TASK PROMPT – Go through the listing and copy every line word for word.

━━━━━━━━━━━━━━━━━━━━

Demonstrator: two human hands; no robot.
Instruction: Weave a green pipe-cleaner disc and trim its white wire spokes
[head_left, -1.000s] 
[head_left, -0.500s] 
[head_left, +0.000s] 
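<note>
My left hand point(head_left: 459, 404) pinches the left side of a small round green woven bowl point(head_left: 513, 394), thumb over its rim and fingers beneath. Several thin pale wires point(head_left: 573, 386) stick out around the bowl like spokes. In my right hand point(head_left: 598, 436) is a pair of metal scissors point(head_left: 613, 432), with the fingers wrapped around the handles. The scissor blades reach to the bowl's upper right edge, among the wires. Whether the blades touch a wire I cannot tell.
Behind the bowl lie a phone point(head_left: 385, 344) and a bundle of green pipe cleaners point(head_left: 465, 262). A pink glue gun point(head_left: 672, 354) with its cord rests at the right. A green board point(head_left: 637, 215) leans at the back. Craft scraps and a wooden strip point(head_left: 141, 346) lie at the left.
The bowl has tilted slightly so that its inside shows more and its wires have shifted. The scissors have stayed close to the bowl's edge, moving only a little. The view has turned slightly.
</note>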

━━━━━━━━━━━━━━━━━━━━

TASK SOLUTION –
Demonstrator: two human hands; no robot.
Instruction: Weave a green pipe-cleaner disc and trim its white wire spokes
[head_left, -1.000s] 
[head_left, -0.500s] 
[head_left, +0.000s] 
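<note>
My left hand point(head_left: 459, 404) pinches the left side of a small round green woven bowl point(head_left: 513, 394), thumb over its rim and fingers beneath. Several thin pale wires point(head_left: 573, 386) stick out around the bowl like spokes. In my right hand point(head_left: 598, 436) is a pair of metal scissors point(head_left: 613, 432), with the fingers wrapped around the handles. The scissor blades reach to the bowl's upper right edge, among the wires. Whether the blades touch a wire I cannot tell.
Behind the bowl lie a phone point(head_left: 385, 344) and a bundle of green pipe cleaners point(head_left: 465, 262). A pink glue gun point(head_left: 672, 354) with its cord rests at the right. A green board point(head_left: 637, 215) leans at the back. Craft scraps and a wooden strip point(head_left: 141, 346) lie at the left.
The bowl has tilted slightly so that its inside shows more and its wires have shifted. The scissors have stayed close to the bowl's edge, moving only a little. The view has turned slightly.
</note>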

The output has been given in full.